I'm entering the next stage to my own custom built education curriculum. This one should bring me much further along into game design, programming, and game programming specifically. Along the way I hope to get better at asset creation. I've been monitoring my improvement in programming but I haven't explicitly tested it yet at all which is why I may try and create some sort of bench mark test for myself to complete. The problem is that this benchmark will not replace the curriculum but rather move parallel to it. Its purpose is to aid in my assessment of myself. So basically, my job in the next few days is to complete the transition to the two new books and create a programming/video game exercise that will put everything I've learned to a test. To do this I'm going to have compile a list of everything I know how to do so I can create the best test for myself. I'll update this post later tonight with an accurate list of the objectives I'll have to cover and hopefully a specific assignment generation.

Sunday, November 3, 2013

How to improve your programming skills

Programming, viewed completely,  is a system of interrelated comprehensions sustained together used to construct variable programs.  Many different things must be understood at the same time to program freely and powerfully. The first of these things is the idea that the language you program in has its own syntax and rules. Unlike written languages however these rules are not just grammatical in nature, the rules are a hybrid of mathematical and grammatical principles. Without having a firm grasp on the grammatical rules and linear progression of program execution your code will resemble a kid tinkering with toys. This concept of being able to do something without actually knowing why and how everything works allows for many many misconceptions and bad habits to be formed. This is partly whats so dangerous about programming. One of the hardest things to actually understand is how large complex problems are solved through combinations of many small solutions.
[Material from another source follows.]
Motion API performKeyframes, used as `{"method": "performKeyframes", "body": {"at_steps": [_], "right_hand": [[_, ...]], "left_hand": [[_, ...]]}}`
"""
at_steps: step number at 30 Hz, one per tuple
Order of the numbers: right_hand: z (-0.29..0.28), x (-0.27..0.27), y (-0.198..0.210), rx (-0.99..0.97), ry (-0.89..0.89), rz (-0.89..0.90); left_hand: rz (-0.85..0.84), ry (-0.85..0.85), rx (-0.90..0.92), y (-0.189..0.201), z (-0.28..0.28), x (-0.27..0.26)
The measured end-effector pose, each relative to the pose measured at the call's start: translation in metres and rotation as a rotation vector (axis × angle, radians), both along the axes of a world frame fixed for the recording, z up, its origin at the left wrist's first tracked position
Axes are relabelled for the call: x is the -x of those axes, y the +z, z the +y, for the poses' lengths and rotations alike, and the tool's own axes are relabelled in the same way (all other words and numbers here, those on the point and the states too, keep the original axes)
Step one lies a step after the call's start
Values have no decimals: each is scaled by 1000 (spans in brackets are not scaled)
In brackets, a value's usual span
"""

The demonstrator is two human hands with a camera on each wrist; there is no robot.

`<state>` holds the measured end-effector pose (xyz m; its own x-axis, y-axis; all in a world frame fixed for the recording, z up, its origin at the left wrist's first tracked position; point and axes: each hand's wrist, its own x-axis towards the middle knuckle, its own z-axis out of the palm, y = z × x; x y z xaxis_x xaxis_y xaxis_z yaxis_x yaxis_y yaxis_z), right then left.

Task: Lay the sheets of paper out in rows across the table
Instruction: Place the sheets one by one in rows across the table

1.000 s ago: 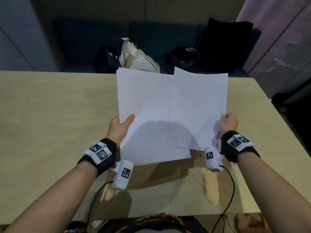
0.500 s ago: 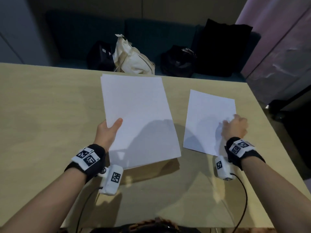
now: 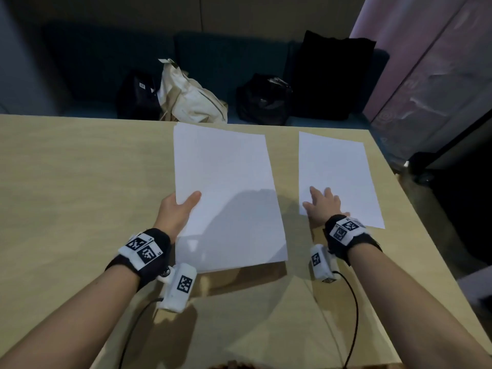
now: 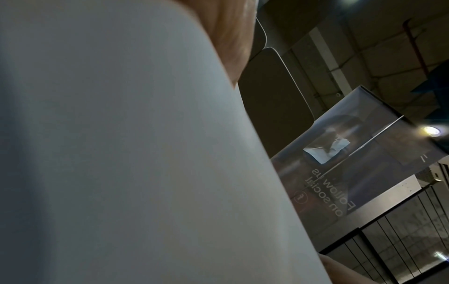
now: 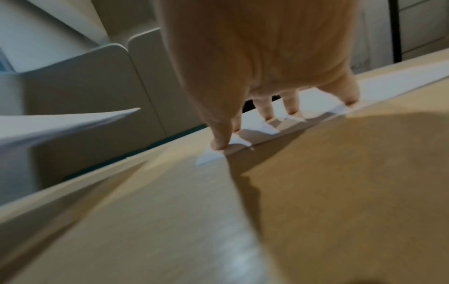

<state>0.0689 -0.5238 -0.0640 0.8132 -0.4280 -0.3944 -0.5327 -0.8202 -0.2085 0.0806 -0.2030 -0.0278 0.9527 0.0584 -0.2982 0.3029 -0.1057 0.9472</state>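
Note:
My left hand [image 3: 177, 210] grips a stack of white paper [image 3: 226, 193] by its left edge, thumb on top, holding it above the table; the stack [image 4: 121, 153] fills the left wrist view. A single white sheet [image 3: 336, 177] lies flat on the table at the right. My right hand [image 3: 323, 202] rests on that sheet's near left corner with straight, spread fingers. In the right wrist view the fingertips [image 5: 219, 145] press the single sheet [image 5: 264, 127] onto the wood, and the stack [image 5: 48, 123] shows at the left.
The light wooden table [image 3: 66, 195] ends at a far edge and a right edge close to the single sheet. Beyond the far edge sit a cream tote bag [image 3: 191, 99] and black bags [image 3: 262, 99] on a dark bench.
My right hand pulled one sheet off the stack, carried it right and laid it flat; its fingers went from pinching to spread on it. The left hand moved the stack a little left.

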Motion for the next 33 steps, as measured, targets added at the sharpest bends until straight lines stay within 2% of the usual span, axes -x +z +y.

It becomes even more difficult when you want to solve a problem generally thus making the solution more dynamic and less rigid. Making something more and more dynamic usually means understanding the literal relationships between things even more intimately also. Its incredible how subtly things are layered in the world. This makes coding for simulation of things in the world equally fragile and subtle.

Coding too me is made up of several different skills:
1. Understanding all of the tools your using to code (the better you understand your tools the better you'll use them)
2. Understanding the systems your coding specifically for (if you can't understand the thing your coding to being with your pretty much screwed)
3. Integrating these two comprehensions together
4. SImply put you must identify the problem and or goals of the program, visualize a solution, and then construct a solution. The more and more complex a problem becomes the harder and harder each of those steps becomes. Understand that this method barely changes but rather recursively builds upon itself.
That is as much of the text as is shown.